DIRECTIONS FOR THIS TASK:
The reply should consist of one number, which is how many lines in the material below contain "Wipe".

RAW DATA:
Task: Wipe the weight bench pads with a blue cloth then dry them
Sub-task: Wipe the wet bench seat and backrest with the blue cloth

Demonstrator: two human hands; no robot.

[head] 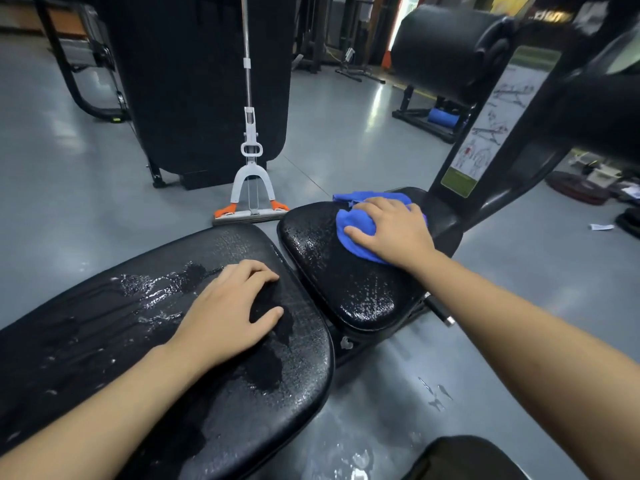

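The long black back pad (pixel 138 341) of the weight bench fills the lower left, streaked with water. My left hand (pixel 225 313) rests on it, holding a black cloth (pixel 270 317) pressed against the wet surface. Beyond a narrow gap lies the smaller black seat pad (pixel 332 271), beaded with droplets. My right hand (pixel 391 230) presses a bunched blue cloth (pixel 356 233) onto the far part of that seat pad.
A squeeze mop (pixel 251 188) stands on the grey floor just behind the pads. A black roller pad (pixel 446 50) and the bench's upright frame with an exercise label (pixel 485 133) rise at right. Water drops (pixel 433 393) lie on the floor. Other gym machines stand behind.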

RESULT OF THIS TASK:
2